Three marketed anti-PD-L1 antibodies almost have severe immune-mediated side effects. The therapeutic effects of anti-PD-L1 chemical inhibitors are not satisfied in the clinical trials. Here we constructed human-derived protein scaffolds library and screened scaffolds with a shape complementary to the PD-1 binding domain of PD-L1. The RNA binding domain of U1 snRNPA was selected as one of potential binders because it had the most favorable binding energies with PD-L1 and conformed to pre-established biological criteria for the screening of candidates.

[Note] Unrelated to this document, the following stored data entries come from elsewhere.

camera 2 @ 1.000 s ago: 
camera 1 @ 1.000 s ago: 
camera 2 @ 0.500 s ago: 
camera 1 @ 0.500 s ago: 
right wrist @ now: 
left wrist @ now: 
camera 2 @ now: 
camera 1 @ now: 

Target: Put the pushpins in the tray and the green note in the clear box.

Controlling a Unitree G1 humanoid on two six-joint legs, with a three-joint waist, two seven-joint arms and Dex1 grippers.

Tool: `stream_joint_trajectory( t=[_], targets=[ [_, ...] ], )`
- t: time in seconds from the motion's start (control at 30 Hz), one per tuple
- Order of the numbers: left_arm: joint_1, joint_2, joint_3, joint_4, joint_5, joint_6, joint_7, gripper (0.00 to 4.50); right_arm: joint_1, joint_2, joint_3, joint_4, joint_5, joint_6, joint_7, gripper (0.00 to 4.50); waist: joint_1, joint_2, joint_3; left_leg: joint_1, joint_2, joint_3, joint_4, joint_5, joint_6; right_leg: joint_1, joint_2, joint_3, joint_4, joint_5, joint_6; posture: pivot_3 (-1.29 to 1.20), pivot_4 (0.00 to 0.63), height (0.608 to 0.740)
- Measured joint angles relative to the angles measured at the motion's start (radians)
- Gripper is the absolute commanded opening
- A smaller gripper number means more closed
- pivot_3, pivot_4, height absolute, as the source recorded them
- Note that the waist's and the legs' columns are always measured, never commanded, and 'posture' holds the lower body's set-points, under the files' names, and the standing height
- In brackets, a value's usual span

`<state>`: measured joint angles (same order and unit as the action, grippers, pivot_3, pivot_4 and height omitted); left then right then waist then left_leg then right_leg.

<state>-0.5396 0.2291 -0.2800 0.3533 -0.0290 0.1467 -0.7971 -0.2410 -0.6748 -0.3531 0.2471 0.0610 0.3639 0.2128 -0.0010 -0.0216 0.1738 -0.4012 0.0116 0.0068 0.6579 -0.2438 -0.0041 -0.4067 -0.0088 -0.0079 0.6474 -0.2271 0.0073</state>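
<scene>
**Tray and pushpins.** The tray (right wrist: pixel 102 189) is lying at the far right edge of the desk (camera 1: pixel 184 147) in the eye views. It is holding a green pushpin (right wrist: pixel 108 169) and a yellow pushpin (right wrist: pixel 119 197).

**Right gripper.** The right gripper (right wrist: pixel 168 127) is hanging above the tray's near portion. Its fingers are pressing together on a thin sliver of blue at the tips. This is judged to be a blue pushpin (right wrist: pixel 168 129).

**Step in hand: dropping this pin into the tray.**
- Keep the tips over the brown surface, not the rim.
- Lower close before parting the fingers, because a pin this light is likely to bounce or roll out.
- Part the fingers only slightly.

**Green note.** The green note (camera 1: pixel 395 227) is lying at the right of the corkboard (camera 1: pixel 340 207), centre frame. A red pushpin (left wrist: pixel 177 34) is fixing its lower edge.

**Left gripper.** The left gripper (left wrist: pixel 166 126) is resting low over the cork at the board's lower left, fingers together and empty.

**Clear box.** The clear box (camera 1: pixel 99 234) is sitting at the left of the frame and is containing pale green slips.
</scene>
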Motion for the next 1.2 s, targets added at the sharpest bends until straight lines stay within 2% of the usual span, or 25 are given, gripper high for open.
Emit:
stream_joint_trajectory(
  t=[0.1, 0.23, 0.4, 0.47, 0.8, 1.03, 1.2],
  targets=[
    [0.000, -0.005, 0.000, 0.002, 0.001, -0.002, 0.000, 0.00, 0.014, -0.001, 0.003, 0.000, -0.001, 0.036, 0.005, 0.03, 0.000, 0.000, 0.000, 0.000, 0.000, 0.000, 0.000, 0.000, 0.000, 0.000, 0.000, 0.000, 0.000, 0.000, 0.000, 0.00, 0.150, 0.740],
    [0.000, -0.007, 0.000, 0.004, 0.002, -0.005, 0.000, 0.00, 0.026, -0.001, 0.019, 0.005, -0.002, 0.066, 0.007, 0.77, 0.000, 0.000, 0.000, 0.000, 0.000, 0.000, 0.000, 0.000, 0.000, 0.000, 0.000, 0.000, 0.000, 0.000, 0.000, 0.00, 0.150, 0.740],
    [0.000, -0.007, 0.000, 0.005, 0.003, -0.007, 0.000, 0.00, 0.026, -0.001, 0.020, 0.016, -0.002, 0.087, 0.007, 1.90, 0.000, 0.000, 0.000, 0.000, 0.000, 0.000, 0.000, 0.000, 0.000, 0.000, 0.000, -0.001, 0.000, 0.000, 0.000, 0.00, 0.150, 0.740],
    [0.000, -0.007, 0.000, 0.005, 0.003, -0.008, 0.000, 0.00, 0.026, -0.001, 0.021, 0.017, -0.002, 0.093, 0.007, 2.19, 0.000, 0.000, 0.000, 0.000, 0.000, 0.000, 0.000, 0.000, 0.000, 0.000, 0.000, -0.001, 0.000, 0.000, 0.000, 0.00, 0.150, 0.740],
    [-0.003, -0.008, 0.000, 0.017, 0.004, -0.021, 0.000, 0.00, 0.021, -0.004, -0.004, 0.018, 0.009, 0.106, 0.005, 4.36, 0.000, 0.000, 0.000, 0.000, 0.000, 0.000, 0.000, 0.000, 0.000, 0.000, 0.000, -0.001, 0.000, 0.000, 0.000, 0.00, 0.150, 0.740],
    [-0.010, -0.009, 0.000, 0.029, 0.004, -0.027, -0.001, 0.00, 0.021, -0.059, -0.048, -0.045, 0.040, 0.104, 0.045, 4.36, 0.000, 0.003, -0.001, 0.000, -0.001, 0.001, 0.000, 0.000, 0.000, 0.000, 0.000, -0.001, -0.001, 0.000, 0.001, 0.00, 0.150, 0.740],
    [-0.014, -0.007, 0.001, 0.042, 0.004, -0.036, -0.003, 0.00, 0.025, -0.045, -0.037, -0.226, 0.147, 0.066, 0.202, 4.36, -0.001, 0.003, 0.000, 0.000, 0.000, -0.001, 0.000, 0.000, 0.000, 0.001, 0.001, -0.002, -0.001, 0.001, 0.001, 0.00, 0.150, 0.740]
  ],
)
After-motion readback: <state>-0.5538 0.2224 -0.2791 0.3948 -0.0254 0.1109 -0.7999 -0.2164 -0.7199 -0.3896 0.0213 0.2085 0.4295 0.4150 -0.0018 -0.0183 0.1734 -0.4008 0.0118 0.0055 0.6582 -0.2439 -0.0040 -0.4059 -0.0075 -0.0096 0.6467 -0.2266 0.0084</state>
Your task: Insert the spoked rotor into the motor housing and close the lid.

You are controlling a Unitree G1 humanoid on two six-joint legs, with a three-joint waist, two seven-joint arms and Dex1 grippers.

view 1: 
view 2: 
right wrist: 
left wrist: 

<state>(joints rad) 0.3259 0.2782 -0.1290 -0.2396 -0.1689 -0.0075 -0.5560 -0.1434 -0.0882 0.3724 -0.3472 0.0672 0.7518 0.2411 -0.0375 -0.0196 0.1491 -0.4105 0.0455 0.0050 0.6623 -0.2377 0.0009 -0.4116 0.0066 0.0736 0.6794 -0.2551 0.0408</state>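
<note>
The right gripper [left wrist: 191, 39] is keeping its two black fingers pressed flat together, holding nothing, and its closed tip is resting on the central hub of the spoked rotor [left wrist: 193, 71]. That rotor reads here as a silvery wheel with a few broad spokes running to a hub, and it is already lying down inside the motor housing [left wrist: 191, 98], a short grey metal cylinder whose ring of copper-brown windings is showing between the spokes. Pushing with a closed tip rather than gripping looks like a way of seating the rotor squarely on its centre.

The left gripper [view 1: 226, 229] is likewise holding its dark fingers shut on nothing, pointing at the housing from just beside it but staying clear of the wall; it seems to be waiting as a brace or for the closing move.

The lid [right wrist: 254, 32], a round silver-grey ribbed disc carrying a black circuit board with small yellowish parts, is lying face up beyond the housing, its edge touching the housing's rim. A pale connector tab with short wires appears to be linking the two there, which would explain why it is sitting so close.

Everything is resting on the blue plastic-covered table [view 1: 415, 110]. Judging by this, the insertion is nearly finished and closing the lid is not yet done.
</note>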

The recombinant U1 snRNPA (rU1 snRNPA) in Escherichia coli exhibits anti-cancer activity in melanoma and breast cancer by reactivating tumor-suppressed T cells in vitro and anti-melanoma activity in vivo. Considering hydrophobic and electrostatic interactions, three residues were mutated on the interface of U1 snRNPA and PD-L1 complex, and the ranked variants by PatchDock and A32D showed an increased active phenotype. The screening of human-derived protein scaffolds may become the potential development of therapeutic agents.

Keywords: PD-L1; breast cancer; human-derived; inhibitor; melanoma; scaffold.